Personal information
- Full name: Hossein Zamehran
- Date of birth: March 21, 1992 (age 33)
- Place of birth: Mashhad, Iran
- Position: Forward/Winger

Team information
- Current team: Nassaji
- Number: 10

Youth career
- 2004–2006: Astan-e Ghods
- 2006–2008: Shahrdari Mashhad
- 2008–2009: Astan-e Ghods
- 2009–2011: Payam
- 2011–2012: Siah Jamegan
- 2012–2013: Mes Sarcheshmeh

Senior career*
- Years: Team / Apps / (Gls)
- 2009–2011: Payam / 10 / (0)
- 2011–2012: Siah Jamegan
- 2012–2013: Mes Sarcheshmeh / 3 / (0)
- 2013–2015: Padideh / 3 / (0)
- 2015: → Siah Jamegan (loan) / 10 / (4)
- 2015–2016: Siah Jamegan / 22 / (4)
- 2016–2017: Padideh / 19 / (2)
- 2017–2018: Machine Sazi / 9 / (0)
- 2018: Meshki Pooshan / 11 / (0)
- 2018–2019: Baadraan / 26 / (3)
- 2019–: Nassaji / 138 / (10)

= Hossein Zamehran =

Iranian footballer

Hossein Zamehran (حسین زامهران) is an Iranian football forward who plays for Nassaji in the Iran Pro League.

==Club career==
Zamehran started his professional career with Payam Mashhad in 2009 while he promoted to first team by Davoud Mahabadi.
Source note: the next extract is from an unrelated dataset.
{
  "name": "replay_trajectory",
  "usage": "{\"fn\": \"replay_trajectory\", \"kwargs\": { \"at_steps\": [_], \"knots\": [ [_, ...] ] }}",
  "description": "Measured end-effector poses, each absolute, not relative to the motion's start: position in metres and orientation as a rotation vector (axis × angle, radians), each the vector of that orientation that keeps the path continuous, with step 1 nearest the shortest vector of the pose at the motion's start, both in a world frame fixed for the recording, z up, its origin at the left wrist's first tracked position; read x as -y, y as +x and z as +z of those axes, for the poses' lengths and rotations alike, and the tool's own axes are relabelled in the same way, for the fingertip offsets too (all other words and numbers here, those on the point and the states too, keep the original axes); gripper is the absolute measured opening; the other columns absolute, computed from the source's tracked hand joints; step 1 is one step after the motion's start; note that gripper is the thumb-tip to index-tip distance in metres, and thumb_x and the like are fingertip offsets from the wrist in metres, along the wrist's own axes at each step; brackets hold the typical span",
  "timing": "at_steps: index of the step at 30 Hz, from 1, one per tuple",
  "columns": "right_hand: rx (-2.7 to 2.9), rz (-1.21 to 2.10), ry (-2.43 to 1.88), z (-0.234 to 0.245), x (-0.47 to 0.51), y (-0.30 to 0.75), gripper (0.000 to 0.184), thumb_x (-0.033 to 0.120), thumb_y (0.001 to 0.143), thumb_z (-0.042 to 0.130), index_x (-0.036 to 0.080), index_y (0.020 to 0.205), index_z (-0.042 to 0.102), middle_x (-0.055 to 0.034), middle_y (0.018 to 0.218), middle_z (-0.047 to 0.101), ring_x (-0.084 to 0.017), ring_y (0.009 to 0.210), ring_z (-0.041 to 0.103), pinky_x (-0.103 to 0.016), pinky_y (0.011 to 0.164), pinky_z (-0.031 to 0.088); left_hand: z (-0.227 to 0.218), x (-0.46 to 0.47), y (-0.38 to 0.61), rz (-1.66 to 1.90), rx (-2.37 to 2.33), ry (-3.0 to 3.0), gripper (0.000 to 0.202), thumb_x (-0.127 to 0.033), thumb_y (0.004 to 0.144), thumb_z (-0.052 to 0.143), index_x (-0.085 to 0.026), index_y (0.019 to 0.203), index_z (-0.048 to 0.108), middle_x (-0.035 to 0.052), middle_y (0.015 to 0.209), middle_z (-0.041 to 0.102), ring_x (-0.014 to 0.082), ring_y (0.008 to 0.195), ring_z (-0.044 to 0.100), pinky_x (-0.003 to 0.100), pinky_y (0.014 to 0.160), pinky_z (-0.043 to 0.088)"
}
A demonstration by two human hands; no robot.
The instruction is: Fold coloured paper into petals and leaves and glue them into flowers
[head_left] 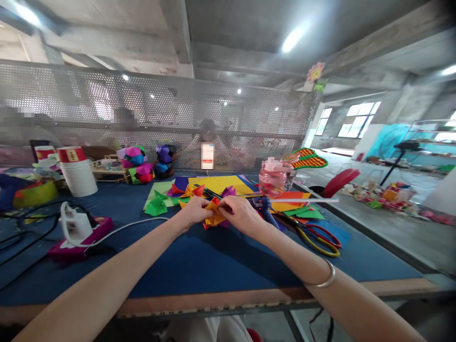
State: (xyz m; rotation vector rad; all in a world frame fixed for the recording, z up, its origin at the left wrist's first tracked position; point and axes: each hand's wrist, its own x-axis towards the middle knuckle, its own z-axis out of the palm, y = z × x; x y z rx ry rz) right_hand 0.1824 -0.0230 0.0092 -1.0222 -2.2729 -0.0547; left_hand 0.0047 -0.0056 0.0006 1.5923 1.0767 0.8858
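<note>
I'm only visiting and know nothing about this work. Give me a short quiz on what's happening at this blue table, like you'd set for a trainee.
1. True or false: the left hand and the right hand both pinch the orange paper.
2. What lies on the table to the right of the right hand? A scissors; B hammer; C phone.
3. Fill in: the bracelet sits on the ___ wrist.
Key: 1 true; 2 A; 3 right.
</note>
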Motion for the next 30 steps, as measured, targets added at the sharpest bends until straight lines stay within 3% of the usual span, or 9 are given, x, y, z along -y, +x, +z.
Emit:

He made his debut for Payam in 2010–11 season. Later, he moved to Siah Jamegan in Division 2. After shining with Mashadi side in Division 2, he joined Mes Sarcheshmeh. In summer 2013, he joined newly established side, Padideh. He was part of Padideh in promoting to Pro League in 2014. In the 2014–15 season, he failed in making any appearances for Padideh, so he joined to Siah Jamegan with a loan contract until end of the season in winter transfer window. He scored 4 times in 10 matches for Siah Jamegan and helped them to promoting to Pro League. In summer 2015, he moved to Siah Jamegan permanently with a contract until 2016. He made his professional debut in 2-1 loss against Esteghlal on July 30, 2015 where he used as a substitute for Reza Enayati. In his second appearance for Siah Jamegan, he scored against Naft Tehran in 1-0 win.
He scored a goal in match of his team F.C. Nassaji Mazandaran against Tractor SC at minute 2:40, on 28 June 2020, which is the fastest goal by Tractor SC in Iran Football league.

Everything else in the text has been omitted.